> _PROVIDED RECORDS_:

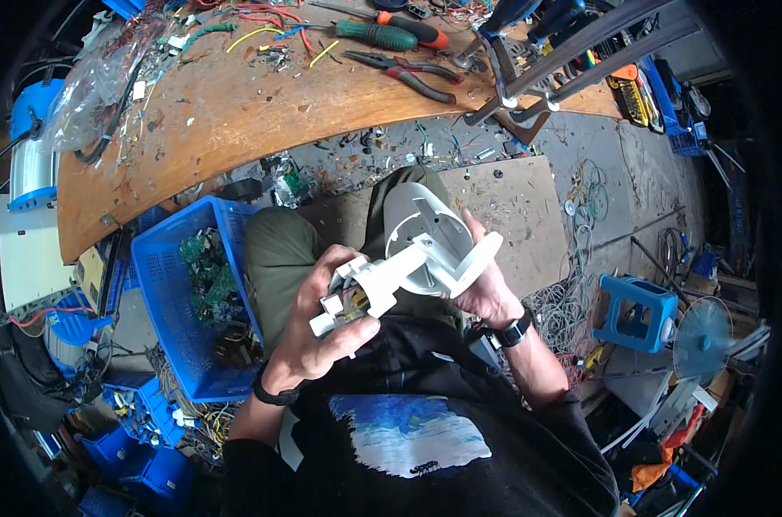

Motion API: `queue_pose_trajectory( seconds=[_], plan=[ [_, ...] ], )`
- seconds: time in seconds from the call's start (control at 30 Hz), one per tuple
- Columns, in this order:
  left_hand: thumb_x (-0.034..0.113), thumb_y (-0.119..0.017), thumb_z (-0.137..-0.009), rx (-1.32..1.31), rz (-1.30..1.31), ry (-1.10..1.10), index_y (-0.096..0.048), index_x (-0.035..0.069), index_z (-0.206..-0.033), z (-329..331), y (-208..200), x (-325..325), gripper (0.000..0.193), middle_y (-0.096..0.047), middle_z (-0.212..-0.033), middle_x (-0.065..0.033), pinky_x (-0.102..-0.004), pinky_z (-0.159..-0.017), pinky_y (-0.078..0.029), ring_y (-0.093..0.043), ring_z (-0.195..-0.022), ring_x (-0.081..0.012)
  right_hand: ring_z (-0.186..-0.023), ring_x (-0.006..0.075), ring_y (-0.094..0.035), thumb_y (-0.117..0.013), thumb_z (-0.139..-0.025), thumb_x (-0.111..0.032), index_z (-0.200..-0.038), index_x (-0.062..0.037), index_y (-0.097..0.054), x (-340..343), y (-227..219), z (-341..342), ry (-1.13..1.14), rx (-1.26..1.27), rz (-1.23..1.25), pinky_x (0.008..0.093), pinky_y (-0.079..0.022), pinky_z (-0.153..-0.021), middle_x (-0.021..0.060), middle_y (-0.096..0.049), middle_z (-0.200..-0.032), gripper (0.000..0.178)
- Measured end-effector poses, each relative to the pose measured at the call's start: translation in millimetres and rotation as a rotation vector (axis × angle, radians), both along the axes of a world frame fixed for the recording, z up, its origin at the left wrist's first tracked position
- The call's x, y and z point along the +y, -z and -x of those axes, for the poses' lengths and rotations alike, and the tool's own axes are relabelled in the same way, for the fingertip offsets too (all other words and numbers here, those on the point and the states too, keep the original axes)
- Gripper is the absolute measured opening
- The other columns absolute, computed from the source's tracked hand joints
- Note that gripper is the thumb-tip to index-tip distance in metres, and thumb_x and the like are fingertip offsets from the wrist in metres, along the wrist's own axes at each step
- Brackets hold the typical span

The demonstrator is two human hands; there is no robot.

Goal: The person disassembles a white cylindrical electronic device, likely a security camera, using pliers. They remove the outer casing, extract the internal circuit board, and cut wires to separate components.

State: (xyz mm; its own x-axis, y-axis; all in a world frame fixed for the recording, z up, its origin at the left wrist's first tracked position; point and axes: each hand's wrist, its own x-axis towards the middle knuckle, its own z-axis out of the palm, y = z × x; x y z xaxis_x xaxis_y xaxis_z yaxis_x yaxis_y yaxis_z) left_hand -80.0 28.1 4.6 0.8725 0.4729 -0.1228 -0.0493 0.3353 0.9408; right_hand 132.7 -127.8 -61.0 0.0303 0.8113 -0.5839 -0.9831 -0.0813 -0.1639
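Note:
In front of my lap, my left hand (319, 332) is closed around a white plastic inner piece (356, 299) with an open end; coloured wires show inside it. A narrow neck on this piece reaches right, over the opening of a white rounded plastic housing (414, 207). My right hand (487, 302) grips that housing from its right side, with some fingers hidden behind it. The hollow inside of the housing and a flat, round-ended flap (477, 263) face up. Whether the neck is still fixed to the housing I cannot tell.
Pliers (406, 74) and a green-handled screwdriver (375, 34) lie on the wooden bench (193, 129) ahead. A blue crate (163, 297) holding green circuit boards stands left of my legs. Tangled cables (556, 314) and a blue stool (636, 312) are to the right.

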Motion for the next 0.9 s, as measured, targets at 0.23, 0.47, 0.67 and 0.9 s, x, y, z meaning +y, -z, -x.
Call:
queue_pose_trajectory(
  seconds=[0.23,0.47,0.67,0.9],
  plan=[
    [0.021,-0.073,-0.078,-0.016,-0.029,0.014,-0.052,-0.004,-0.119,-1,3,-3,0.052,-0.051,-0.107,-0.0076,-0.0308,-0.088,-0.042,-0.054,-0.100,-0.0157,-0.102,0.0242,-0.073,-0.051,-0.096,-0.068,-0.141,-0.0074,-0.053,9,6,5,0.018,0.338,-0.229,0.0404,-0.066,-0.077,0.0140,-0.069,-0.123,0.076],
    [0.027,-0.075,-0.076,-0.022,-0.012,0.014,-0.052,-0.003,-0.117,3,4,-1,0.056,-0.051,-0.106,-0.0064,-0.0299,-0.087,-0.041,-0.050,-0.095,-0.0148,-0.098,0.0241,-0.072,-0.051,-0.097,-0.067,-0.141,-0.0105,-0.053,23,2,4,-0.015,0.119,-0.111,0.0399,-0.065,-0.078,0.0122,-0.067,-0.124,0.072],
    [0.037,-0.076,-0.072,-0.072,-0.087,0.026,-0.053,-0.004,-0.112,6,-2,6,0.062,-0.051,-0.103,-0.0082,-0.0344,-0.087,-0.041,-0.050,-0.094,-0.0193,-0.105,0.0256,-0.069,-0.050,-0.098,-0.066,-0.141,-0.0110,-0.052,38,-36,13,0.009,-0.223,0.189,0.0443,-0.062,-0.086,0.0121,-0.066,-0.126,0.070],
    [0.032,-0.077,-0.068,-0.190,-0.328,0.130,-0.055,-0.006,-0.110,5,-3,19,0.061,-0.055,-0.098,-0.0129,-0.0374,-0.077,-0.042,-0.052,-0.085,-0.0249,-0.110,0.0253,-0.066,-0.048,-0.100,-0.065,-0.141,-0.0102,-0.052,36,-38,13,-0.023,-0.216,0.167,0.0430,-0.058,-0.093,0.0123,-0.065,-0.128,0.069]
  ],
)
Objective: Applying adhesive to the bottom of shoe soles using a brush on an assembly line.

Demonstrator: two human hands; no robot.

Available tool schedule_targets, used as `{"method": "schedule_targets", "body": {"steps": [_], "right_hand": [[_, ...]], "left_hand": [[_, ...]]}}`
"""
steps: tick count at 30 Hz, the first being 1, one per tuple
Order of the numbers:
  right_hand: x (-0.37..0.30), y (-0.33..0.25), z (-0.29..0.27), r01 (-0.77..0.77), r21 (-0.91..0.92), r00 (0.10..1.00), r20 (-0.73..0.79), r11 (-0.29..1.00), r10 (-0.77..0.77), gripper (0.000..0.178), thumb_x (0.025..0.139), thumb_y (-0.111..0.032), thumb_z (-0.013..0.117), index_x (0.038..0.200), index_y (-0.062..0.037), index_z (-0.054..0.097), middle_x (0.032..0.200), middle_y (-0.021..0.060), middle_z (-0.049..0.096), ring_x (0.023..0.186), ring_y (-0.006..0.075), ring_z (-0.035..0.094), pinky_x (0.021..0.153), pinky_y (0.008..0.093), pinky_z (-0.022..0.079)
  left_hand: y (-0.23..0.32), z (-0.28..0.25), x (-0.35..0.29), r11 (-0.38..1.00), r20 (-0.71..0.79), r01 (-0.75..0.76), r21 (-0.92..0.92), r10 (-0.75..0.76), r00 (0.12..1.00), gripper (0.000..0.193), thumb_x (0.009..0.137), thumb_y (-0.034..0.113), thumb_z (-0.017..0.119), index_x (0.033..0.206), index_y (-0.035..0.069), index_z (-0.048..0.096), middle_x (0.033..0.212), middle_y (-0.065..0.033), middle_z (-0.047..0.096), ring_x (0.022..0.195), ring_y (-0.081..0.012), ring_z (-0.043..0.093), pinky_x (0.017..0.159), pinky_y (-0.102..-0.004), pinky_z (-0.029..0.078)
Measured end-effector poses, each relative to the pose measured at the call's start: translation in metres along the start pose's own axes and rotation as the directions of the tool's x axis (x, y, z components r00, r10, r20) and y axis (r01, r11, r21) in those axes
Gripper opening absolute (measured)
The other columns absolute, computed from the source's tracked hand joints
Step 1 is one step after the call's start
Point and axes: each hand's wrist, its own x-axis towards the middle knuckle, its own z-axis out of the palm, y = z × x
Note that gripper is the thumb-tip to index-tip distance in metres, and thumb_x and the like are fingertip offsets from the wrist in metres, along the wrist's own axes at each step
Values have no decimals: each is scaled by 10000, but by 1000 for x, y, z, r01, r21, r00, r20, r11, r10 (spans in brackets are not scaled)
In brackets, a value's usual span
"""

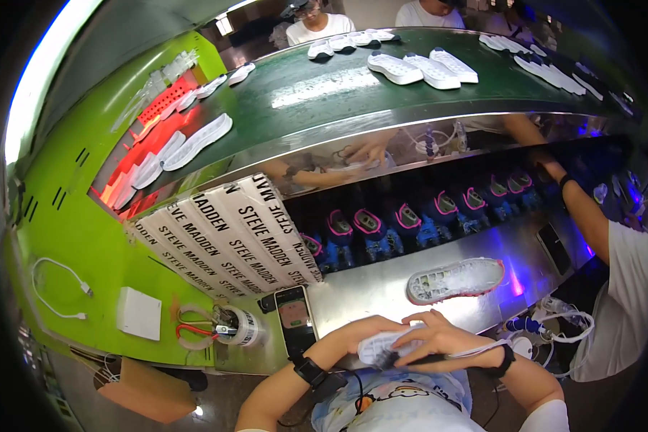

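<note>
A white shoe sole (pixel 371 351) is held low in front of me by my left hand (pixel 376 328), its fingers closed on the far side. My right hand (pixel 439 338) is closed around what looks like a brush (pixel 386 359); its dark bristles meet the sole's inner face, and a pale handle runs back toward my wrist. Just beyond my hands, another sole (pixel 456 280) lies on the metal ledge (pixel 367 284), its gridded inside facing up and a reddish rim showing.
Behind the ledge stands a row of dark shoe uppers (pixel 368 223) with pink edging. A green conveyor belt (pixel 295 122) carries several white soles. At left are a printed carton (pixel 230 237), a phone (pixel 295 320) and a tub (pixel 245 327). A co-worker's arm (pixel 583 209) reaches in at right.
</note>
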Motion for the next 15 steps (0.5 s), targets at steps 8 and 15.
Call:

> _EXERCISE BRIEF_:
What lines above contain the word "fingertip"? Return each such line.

> _FINAL ANSWER_:
- The call's x, y and z point along the +y, -z and -x of those axes, for the poses' lengths and rotations alike, and the tool's own axes are relabelled in the same way, for the fingertip offsets too (all other words and numbers here, those on the point and the states too, keep the original axes)
- Note that gripper is the thumb-tip to index-tip distance in metres, and thumb_x and the like are fingertip offsets from the wrist in metres, along the wrist's own axes at each step
Note that gripper is the thumb-tip to index-tip distance in metres, and thumb_x and the like are fingertip offsets from the wrist in metres, along the wrist's own axes at each step

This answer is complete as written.